Look below for the line holding "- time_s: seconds" and the line holding "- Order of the". Transcribe exactly those lines and all lines between them, nothing more.

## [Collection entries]

────────────────────────────────────────

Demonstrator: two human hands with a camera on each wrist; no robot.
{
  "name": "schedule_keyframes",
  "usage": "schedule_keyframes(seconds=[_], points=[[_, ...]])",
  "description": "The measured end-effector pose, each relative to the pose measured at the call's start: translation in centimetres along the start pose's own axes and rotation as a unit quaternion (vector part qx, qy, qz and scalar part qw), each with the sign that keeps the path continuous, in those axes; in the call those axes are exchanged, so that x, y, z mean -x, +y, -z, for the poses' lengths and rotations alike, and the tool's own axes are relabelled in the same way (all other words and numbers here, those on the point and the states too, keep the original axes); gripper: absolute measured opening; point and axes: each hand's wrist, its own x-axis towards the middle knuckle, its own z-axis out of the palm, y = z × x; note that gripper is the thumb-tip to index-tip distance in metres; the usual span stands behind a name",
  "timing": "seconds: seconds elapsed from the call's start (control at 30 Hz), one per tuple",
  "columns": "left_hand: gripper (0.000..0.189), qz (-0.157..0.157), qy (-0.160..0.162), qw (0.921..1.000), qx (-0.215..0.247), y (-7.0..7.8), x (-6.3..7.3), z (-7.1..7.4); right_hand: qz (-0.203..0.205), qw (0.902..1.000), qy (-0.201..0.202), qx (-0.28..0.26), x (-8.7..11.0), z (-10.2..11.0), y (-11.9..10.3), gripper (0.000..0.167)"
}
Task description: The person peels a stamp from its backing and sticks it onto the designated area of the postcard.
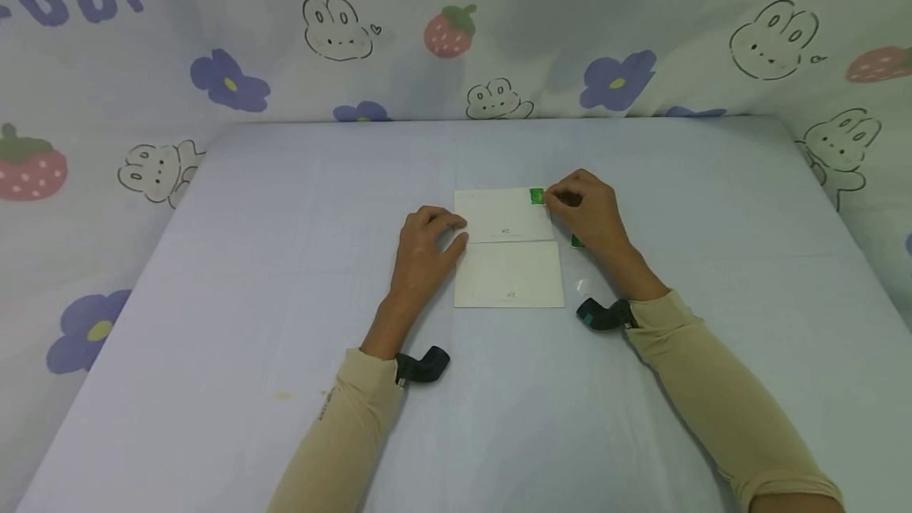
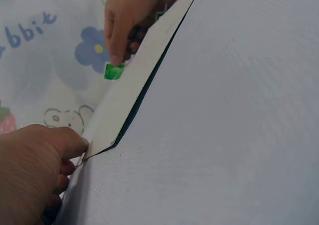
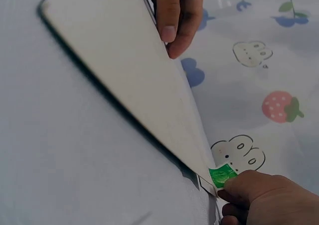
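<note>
right hand (image 1: 591, 212): thumb and forefinger clamped on small green sticker (image 1: 537, 196), at far right corner of cream paper (image 1: 499, 212). paper lies on white worktop (image 1: 235, 260), well apart from left and right edges, seam across its middle. left hand (image 1: 423, 253): thumb and forefinger apart, tips at paper's left edge. second green piece (image 1: 576, 241) just right of paper, partly hidden by right hand; pale scrap (image 1: 584, 286) nearby. printed cloth (image 1: 406, 30) beyond worktop's far edge.

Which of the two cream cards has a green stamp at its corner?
The far card: the right hand pinches a green stamp at its far right corner. The near card, closer to the person, shows none.
</note>
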Motion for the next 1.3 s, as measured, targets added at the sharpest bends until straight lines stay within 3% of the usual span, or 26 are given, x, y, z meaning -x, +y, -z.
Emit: schedule_keyframes(seconds=[0.33, 0.67, 0.8, 1.0, 1.3], points=[[0.015, -0.005, 0.0, 1.0, 0.0, 0.1, 0.0, 0.1, -0.004, 0.9981, -0.022, 0.057, -0.1, -0.2, -0.7, 0.015], [0.015, 0.0, -0.006, 0.9999, -0.009, 0.3, -0.2, 0.2, -0.008, 0.9956, -0.007, 0.093, 0.0, -0.4, -1.1, 0.018], [0.015, 0.005, -0.008, 0.9999, -0.014, 0.3, -0.1, 0.1, 0.038, 0.996, 0.018, 0.078, 0.0, -0.6, -0.8, 0.015], [0.015, 0.009, -0.007, 0.9998, -0.014, 0.1, 0.0, 0.1, 0.129, 0.9882, 0.059, 0.058, -0.1, -0.7, -0.9, 0.013], [0.015, 0.011, -0.01, 0.9998, -0.01, 0.2, -0.1, 0.1, 0.118, 0.9906, 0.029, 0.063, 0.2, -0.6, -1.1, 0.013]])
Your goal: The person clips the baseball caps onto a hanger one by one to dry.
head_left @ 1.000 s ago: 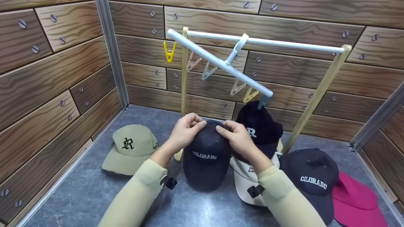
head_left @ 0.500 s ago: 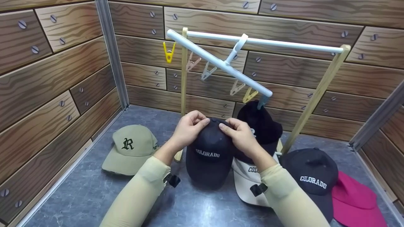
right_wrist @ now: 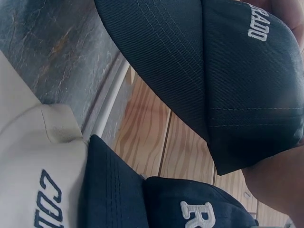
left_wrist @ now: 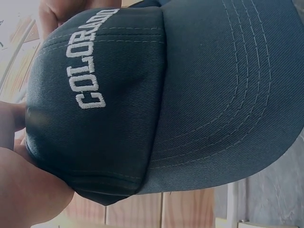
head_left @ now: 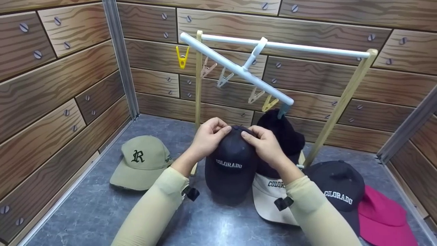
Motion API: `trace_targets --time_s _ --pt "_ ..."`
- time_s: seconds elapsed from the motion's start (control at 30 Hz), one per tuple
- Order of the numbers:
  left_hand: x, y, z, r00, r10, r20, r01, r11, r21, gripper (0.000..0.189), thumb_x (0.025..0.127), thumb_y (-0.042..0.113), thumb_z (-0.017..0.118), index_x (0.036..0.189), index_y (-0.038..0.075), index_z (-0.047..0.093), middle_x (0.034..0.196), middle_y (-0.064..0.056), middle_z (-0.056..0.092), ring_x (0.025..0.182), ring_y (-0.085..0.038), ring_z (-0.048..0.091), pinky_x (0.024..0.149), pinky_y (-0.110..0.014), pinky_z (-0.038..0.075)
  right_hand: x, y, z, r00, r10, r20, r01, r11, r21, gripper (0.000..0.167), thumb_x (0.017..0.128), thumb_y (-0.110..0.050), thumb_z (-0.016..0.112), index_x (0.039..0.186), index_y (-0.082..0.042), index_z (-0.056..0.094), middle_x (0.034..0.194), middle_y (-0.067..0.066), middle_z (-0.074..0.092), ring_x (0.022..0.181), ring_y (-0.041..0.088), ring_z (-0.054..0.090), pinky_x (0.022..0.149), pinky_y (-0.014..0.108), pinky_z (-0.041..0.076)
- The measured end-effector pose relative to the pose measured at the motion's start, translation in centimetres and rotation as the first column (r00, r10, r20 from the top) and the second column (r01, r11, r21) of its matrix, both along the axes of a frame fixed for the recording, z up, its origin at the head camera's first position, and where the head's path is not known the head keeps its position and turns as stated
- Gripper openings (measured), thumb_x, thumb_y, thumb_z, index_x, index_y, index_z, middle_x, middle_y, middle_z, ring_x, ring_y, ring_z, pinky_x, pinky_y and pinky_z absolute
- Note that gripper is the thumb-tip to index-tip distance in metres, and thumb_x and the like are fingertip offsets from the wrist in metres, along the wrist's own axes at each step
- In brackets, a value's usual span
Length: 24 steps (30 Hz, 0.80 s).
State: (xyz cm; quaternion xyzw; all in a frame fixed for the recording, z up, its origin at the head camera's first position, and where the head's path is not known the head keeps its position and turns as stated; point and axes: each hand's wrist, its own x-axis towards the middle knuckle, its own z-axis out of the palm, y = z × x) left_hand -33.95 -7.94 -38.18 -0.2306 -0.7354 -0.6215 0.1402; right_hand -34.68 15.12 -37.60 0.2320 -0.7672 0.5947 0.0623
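While in L fingers [head_left: 224,132] & R fingers [head_left: 250,138], domed dk twill cap [head_left: 231,174].

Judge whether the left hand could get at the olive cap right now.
Probably yes, once it lets go: the left hand grips the navy cap, while the olive cap sits off to the left with nothing lying on it.

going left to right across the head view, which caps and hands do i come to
olive cap with an R → left hand → held dark COLORADO cap → right hand → second dark COLORADO cap → magenta cap
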Motion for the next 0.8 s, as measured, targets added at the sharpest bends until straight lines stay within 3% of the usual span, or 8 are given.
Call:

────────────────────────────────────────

## [Written reply]
- time_s: seconds elapsed from the motion's start (control at 30 Hz), one per tuple
- Order of the numbers:

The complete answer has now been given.